_Work task_
When a line below contains the word "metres", copy that line.

_Data shown_
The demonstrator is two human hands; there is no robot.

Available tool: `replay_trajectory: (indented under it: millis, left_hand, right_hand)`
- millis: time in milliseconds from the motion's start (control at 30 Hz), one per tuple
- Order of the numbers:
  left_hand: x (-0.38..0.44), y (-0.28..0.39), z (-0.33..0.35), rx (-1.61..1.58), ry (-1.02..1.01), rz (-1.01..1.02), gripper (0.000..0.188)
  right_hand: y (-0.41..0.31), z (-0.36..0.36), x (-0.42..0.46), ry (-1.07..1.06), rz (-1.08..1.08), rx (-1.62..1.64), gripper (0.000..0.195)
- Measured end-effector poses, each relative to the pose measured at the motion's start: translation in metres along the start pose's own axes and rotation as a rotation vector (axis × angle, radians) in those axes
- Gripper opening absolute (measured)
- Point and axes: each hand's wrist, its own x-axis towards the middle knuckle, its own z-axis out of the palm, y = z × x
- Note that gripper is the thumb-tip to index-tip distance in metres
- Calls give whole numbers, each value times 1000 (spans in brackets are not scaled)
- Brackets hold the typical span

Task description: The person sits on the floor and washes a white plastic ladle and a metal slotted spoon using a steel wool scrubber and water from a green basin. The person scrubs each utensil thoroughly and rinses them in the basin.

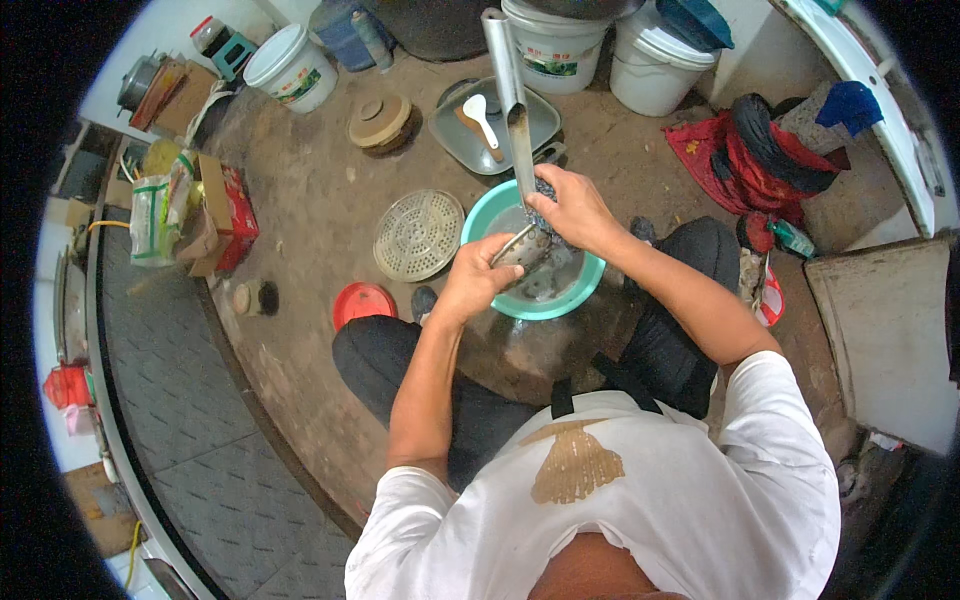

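Over a turquoise plastic basin (551, 306) of cloudy water, I hold a perforated metal skimmer (529, 253). Its long hollow handle (510, 82) points away from me. My left hand (480, 277) grips the rim of its bowl, thumb on top. A dark grey scrubber (546, 191), perhaps steel wool, is in my right hand (579, 208), pressed near where handle and bowl meet. The fingers of that hand also lie against the handle. Part of the scrubber is hidden under my fingers. The basin stands on the floor between my feet.
Left of the basin lie a round perforated steamer plate (419, 235) and a red plastic lid (364, 302). Beyond it sit a pan (446, 135) holding a white rice paddle (480, 118), a wooden lid (379, 121) and white buckets (555, 52). Red cloth (720, 161) lies at right.
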Motion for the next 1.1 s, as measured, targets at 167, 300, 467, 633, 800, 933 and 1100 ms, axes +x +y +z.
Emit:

_The completed task_
- Measured end-effector poses, each relative to the pose measured at the motion's start: translation in metres along the start pose's own axes and rotation as a rotation vector (axis × angle, radians) in those axes
- Note that gripper is the thumb-tip to index-tip distance in metres

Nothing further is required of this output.